● **Activity**
The required result is a copy of each line below in which "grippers" appears.

..........

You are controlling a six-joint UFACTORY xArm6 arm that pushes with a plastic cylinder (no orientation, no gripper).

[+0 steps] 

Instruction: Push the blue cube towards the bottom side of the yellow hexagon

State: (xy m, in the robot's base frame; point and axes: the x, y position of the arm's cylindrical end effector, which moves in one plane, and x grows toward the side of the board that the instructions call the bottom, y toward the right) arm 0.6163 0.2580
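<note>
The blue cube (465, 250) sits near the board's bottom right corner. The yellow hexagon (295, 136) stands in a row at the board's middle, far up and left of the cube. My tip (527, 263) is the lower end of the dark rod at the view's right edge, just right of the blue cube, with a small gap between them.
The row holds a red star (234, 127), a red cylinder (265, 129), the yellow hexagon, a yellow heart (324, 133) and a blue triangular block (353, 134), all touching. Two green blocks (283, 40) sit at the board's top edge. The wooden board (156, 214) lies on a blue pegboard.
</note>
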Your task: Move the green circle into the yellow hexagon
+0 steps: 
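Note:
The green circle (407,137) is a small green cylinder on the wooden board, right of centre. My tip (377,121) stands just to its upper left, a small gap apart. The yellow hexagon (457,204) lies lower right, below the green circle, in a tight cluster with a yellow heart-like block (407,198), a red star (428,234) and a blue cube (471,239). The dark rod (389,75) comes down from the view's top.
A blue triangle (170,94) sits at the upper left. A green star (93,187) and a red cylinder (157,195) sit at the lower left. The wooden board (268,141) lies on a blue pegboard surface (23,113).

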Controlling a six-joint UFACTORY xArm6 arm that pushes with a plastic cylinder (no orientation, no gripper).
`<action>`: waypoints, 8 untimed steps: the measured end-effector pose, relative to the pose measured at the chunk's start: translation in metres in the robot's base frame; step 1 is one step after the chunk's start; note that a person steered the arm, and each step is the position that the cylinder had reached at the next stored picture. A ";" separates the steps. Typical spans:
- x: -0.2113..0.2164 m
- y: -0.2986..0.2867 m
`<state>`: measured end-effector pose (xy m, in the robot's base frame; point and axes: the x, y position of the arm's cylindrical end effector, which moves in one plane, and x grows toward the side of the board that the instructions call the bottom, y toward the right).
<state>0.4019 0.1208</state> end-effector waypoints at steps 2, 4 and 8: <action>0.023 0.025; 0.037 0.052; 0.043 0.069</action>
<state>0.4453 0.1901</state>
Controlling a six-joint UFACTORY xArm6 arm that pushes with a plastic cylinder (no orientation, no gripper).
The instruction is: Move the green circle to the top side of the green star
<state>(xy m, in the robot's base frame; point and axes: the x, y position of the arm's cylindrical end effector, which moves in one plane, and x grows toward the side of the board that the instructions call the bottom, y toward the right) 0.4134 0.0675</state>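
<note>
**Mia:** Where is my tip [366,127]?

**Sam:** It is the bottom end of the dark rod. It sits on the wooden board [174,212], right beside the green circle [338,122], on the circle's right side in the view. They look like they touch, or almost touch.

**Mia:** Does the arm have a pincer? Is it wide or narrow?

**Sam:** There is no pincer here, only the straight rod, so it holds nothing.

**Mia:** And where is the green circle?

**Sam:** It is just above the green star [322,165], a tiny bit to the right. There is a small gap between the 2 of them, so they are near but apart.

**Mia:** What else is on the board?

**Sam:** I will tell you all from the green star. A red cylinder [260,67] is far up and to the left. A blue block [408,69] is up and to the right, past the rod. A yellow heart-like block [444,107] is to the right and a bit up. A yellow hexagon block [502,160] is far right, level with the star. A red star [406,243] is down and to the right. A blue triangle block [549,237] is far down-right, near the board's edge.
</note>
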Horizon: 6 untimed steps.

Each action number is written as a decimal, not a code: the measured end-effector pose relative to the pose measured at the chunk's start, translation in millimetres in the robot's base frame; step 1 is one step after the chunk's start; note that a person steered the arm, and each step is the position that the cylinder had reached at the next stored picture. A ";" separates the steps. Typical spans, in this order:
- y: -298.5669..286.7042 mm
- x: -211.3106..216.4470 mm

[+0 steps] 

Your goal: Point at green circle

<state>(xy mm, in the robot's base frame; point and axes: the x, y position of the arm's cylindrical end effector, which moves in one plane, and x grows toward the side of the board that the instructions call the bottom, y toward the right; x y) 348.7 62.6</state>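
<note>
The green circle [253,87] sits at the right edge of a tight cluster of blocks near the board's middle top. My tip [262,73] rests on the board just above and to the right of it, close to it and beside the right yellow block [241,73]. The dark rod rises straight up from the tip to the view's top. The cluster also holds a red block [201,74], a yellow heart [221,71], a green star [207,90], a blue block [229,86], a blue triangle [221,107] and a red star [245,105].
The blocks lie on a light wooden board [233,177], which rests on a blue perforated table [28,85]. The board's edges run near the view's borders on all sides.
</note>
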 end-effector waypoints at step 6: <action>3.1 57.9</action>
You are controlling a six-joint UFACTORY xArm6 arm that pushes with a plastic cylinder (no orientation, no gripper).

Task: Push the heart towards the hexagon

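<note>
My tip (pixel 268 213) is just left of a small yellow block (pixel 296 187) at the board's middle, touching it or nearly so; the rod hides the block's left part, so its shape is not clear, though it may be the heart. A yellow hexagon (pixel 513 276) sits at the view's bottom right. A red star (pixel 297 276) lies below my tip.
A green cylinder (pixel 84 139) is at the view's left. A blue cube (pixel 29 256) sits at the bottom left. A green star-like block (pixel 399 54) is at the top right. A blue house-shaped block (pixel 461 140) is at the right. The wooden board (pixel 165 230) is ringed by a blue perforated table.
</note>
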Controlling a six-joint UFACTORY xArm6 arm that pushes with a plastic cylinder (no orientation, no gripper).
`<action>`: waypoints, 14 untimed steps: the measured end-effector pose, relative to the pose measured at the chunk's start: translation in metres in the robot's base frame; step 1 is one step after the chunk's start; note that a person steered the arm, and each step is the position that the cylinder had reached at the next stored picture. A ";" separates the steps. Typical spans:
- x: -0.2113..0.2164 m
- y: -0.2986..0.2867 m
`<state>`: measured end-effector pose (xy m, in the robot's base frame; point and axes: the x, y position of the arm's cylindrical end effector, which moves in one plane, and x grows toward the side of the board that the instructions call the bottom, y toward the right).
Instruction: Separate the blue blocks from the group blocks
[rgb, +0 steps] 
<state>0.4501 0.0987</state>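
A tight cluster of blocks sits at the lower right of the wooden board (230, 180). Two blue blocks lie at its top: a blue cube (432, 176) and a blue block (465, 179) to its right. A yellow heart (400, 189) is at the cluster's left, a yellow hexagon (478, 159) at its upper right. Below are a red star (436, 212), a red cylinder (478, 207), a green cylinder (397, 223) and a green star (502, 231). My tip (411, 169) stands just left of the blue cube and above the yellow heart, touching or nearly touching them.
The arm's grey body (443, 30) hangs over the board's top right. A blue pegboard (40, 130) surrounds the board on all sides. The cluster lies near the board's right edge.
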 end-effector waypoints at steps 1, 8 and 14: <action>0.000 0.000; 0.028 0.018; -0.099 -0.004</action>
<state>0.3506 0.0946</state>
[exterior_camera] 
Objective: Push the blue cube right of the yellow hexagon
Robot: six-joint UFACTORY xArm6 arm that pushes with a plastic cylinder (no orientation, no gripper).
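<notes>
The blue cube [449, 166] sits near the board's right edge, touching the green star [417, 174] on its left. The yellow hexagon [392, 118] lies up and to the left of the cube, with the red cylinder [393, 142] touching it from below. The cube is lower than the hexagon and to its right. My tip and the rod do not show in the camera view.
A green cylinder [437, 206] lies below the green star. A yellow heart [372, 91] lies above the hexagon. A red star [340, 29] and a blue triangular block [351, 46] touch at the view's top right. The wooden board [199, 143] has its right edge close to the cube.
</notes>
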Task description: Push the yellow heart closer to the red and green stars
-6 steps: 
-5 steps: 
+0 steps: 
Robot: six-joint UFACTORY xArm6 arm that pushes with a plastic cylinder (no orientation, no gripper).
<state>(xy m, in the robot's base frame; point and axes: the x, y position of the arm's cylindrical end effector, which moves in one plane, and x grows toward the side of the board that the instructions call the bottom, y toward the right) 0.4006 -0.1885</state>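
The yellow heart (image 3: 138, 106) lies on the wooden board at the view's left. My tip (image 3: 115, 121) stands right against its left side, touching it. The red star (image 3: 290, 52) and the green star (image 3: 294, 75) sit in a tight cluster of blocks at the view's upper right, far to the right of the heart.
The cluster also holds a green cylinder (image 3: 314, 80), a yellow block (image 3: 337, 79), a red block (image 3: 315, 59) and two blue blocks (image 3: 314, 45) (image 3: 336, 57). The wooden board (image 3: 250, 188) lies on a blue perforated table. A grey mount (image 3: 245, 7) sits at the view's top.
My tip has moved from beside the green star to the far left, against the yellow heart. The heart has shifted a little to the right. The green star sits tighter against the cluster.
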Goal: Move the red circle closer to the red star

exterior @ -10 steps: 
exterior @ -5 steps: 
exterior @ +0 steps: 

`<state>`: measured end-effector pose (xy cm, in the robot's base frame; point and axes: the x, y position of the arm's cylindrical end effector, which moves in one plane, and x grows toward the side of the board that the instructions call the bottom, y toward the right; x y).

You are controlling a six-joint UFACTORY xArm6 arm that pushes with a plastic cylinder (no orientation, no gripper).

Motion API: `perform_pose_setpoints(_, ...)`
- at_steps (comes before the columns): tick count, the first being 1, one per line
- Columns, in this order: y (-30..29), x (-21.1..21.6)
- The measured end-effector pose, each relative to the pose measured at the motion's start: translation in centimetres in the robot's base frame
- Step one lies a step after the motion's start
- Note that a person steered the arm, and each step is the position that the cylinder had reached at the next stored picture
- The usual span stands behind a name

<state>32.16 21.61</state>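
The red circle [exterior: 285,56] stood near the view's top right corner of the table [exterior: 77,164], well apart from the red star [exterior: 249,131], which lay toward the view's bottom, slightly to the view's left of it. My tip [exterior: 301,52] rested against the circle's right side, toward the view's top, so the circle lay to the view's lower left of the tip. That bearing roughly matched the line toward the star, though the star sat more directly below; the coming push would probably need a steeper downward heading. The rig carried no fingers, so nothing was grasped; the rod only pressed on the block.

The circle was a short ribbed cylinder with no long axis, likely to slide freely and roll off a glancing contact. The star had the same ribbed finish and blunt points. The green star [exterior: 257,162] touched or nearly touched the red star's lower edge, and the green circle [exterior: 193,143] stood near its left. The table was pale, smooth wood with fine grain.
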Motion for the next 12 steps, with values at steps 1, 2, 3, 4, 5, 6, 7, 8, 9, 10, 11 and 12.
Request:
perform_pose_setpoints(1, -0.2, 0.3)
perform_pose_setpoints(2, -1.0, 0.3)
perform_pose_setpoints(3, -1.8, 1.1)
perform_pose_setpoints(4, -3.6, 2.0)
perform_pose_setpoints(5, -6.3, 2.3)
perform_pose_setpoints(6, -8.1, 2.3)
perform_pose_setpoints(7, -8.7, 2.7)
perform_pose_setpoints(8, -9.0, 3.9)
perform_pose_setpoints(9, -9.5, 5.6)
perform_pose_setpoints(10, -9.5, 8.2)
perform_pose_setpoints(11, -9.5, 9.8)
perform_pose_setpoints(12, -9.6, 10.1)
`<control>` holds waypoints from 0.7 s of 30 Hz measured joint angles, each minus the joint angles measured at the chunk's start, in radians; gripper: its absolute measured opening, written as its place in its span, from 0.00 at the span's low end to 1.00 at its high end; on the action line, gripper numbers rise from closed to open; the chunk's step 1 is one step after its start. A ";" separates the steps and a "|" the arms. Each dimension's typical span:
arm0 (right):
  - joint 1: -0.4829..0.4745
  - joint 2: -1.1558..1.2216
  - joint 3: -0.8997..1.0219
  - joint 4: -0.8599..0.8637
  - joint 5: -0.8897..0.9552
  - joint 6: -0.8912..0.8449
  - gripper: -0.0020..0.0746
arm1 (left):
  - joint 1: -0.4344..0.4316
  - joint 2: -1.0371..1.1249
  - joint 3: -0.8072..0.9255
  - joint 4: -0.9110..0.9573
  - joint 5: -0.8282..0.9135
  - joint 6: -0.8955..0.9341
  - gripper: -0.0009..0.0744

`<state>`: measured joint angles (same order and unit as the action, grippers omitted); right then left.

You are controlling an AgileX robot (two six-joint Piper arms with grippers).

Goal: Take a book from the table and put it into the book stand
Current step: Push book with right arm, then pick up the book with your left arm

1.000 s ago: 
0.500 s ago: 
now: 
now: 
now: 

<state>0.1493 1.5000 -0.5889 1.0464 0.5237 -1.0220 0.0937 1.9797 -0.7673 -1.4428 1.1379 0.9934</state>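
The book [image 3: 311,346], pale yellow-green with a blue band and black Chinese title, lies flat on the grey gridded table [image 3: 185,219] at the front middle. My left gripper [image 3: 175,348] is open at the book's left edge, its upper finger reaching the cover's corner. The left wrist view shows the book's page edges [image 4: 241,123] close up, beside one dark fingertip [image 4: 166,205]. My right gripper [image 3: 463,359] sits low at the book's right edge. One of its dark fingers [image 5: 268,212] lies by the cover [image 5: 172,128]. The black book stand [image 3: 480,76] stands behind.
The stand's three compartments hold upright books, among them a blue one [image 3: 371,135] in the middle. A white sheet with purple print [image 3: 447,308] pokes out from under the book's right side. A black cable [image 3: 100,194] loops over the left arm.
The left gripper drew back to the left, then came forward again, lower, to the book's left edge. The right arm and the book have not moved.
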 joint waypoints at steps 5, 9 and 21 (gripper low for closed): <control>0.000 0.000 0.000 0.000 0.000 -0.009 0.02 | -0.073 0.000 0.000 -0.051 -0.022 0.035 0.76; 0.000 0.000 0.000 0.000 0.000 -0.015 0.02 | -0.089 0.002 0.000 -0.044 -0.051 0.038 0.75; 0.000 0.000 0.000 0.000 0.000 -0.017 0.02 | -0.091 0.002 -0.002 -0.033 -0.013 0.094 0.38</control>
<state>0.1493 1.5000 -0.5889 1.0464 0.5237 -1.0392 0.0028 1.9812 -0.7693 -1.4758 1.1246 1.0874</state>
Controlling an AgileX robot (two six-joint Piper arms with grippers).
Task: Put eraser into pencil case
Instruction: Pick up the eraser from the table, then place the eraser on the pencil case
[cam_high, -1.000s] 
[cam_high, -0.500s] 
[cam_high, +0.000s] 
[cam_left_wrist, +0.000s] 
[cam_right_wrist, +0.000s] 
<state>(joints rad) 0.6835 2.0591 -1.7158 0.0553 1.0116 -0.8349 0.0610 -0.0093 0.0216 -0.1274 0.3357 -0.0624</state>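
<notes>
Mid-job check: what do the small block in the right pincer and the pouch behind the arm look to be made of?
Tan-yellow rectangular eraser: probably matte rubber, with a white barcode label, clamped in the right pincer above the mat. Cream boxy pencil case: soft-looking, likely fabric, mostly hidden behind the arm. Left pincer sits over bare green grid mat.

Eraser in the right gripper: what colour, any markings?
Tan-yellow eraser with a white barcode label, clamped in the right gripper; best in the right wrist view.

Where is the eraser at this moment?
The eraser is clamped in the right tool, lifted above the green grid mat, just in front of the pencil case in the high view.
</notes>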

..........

● **Written answer**
`<state>`: measured joint angles (same order and unit as the action, grippers omitted); right then left.
You are controlling an AgileX robot (two six-joint Piper arms with grippers).
Controlling an AgileX robot (two six-joint Piper arms with grippers).

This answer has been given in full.